Today is the third-annual Blog Action Day. This year’s theme is climate change, and all participating bloggers are asked to write on the topic from their perspective.

When I first learned about this year’s topic, it was the word change that caught my attention. To make any sort of behavioral change — to help the environment, become uncluttered, stop smoking — is difficult. We’re creatures of habit, and we find ways to rationalize our behavior even when it’s detrimental to ourselves and/or others. Even major life events don’t always motivate us to change our ways.

But, we all know a kid who was a troublemaker in high school who became a law-enforcement officer in adulthood or an alcoholic who is more than 10 years sober. I was a someone who had so much clutter in her home that I had to walk along a pathway of waist-high boxes from my bathroom to my kitchen, and now I’m clutter free and work 40-plus hours a week to help others achieve the same.

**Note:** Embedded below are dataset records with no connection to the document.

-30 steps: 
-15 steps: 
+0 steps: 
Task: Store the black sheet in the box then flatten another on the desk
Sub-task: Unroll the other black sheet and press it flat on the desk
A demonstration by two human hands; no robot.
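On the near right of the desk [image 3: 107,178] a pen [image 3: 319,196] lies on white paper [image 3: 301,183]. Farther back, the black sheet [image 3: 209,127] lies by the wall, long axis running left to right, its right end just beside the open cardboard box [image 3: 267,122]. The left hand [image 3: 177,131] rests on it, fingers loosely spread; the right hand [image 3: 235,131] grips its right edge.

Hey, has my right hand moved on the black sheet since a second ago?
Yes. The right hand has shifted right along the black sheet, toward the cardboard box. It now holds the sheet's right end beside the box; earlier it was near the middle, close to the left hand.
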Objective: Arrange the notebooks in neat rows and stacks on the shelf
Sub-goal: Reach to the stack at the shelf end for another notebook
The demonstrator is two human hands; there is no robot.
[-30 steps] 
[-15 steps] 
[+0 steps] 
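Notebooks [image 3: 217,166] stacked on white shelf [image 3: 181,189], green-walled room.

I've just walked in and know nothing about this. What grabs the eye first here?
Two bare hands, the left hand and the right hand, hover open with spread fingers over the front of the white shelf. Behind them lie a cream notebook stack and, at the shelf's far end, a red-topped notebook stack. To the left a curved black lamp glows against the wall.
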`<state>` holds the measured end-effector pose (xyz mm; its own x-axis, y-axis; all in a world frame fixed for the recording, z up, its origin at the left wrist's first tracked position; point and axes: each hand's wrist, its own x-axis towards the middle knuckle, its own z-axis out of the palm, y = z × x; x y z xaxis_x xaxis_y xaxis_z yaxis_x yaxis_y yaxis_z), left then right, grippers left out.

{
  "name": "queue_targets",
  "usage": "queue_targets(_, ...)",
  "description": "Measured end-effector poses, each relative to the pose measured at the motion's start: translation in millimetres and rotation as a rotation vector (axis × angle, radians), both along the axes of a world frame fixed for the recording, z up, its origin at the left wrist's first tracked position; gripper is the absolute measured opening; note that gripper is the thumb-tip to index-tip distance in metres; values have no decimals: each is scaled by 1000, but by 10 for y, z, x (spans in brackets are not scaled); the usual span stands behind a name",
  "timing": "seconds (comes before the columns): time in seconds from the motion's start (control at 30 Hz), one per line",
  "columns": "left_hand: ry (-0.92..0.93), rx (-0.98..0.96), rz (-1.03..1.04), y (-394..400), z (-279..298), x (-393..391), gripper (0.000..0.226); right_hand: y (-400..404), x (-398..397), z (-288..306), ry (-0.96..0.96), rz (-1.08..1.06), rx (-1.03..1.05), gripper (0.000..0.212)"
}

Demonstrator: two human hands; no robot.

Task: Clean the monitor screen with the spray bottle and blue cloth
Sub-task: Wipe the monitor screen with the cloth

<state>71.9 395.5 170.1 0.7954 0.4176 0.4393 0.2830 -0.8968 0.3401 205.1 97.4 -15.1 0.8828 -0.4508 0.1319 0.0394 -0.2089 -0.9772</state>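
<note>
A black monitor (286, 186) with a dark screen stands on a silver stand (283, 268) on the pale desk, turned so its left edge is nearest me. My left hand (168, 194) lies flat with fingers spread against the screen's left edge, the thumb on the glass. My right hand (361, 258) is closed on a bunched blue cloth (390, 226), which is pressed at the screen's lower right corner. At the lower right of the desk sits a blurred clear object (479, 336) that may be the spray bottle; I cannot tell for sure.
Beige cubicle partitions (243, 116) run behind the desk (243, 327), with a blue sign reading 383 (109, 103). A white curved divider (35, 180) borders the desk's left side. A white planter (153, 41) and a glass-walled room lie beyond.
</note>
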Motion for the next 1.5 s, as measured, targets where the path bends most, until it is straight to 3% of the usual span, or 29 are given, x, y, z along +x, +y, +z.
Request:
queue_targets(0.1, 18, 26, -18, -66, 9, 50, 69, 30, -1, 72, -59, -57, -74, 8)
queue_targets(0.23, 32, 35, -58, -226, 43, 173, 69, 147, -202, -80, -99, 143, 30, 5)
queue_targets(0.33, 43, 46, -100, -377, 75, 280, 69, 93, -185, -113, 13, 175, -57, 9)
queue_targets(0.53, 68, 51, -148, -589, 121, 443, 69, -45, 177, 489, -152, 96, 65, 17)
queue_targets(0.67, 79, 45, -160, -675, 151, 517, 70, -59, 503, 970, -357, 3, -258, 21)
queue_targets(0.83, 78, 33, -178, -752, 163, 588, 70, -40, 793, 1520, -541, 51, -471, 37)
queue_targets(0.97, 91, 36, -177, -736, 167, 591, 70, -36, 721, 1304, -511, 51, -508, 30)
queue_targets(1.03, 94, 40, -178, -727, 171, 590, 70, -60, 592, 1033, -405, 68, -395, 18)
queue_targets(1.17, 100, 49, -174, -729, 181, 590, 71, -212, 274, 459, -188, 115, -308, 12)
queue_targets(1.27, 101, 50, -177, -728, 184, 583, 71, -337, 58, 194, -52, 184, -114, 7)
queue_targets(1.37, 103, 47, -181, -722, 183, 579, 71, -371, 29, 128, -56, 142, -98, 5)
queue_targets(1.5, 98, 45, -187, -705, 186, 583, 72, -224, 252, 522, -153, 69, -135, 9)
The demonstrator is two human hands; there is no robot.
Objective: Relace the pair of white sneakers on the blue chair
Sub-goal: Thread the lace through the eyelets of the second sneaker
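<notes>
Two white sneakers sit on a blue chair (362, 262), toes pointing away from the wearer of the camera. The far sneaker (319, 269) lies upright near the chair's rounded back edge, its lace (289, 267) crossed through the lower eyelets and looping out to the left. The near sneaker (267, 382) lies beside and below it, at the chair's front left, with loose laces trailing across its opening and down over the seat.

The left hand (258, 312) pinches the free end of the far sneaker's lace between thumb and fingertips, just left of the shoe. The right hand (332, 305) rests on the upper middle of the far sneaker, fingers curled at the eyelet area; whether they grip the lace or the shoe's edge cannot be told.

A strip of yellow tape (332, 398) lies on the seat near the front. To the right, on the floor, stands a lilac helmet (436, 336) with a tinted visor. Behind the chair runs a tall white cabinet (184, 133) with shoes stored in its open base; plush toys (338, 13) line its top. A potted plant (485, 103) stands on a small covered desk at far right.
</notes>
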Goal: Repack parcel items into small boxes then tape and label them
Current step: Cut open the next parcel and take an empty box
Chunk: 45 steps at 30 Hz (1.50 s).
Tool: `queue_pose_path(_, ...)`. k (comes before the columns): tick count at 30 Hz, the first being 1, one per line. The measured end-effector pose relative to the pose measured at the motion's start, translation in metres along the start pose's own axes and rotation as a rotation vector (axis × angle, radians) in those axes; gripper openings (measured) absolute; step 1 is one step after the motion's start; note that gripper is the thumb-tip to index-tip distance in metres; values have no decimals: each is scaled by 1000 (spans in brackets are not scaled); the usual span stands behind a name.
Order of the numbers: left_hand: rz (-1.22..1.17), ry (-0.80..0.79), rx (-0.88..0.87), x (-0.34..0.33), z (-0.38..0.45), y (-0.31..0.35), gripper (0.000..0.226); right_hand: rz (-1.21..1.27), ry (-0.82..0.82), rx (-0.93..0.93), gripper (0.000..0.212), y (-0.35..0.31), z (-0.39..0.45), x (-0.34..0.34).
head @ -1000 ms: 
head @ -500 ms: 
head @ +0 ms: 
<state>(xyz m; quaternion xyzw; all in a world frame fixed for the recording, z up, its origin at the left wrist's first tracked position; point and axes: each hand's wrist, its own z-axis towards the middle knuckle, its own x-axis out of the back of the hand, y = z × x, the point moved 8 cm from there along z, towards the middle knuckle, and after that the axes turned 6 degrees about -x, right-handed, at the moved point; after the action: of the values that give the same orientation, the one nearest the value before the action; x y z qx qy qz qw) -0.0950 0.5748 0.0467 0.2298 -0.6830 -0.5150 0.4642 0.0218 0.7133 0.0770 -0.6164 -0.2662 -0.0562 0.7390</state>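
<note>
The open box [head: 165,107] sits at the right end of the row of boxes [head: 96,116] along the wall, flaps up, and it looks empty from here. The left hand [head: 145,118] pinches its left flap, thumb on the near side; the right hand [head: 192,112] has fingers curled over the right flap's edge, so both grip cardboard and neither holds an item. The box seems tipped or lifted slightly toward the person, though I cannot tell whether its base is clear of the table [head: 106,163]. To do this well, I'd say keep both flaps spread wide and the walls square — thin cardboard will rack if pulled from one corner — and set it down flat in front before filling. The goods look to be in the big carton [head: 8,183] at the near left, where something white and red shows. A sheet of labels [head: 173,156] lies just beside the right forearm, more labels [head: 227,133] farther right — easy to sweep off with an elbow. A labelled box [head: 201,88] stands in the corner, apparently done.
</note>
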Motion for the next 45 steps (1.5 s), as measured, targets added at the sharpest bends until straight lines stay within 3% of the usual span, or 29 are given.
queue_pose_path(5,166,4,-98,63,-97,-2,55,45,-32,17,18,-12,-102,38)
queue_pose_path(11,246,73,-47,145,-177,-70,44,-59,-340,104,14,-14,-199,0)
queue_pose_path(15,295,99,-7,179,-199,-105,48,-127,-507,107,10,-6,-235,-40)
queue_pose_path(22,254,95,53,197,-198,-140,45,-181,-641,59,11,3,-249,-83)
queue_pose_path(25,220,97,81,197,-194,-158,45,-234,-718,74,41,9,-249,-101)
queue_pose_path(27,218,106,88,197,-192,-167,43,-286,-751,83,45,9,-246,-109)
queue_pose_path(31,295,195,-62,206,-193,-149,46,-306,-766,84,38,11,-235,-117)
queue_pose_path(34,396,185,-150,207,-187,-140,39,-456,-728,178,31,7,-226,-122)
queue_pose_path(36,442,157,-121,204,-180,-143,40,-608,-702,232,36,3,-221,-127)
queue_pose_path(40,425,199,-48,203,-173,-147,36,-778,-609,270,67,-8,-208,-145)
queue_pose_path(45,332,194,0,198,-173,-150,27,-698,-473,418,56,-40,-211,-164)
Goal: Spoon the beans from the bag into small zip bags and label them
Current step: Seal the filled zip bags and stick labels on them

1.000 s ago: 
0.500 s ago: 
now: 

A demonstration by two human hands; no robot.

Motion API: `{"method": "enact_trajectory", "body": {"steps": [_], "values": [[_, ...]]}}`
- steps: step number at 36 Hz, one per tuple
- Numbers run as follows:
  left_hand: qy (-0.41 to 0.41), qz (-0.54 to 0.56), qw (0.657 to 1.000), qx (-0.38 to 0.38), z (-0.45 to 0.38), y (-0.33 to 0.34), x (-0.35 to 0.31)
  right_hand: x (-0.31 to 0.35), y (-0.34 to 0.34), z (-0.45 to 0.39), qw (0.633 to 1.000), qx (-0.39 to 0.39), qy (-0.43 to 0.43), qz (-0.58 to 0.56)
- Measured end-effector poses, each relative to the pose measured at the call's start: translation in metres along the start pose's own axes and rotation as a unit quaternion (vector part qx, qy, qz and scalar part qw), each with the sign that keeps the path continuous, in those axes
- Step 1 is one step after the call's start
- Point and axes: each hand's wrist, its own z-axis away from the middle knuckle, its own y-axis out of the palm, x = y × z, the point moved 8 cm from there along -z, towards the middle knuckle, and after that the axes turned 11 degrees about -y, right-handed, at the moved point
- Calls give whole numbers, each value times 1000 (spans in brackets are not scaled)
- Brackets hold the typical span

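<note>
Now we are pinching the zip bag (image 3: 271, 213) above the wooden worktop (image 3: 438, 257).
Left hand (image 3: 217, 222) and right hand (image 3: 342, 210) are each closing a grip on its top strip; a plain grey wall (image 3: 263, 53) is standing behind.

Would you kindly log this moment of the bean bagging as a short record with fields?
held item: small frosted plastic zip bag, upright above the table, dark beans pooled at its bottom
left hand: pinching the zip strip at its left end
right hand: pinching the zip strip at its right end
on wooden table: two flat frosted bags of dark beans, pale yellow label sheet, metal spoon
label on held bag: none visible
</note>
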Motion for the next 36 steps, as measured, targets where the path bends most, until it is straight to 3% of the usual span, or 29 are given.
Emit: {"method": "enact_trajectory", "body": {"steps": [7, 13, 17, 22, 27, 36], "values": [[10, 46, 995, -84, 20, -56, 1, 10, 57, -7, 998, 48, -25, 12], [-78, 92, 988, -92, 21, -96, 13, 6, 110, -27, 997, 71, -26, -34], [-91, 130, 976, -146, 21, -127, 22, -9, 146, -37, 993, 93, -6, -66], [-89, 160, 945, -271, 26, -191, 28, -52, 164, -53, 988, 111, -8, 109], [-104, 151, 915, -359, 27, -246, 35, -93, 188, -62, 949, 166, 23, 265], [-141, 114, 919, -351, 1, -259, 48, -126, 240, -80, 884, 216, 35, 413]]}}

People can change, but the path to transformation isn’t always easy.

A recent weight-loss study by researchers at the University College London found that it took participants 12 weeks to develop new habits:

… participants gave a figure for how long it had taken to develop habits and the mean was 3.0 months (s.d. 1.8).

The study tracked the participants and discovered that the previously reported statistic that it takes just three weeks to develop a new habit is incorrect. The majority of the participants didn’t even have healthy eating behaviors established by eight weeks, and some of the participants took between 20 and 24 weeks to master the new routines.

In addition to teaching the participants better ways to eat, the study also recommended that people should:

… form ‘implementation intentions’ plans that specify when, where and how the behaviour will be performed because these have been hypothesized to accelerate the habit-formation process.

If changing your behaviors to help save the environment or improve your eating habits or live an uncluttered life is at the top of your priority list, then give yourself time to become accustom to your new routines. Write down your “implementation intentions,” make the changes, and then prepare for it to take 12 weeks before all of your changes start to feel like second nature. For some of you, it may even take twice that amount of time — but it will happen. Change is possible.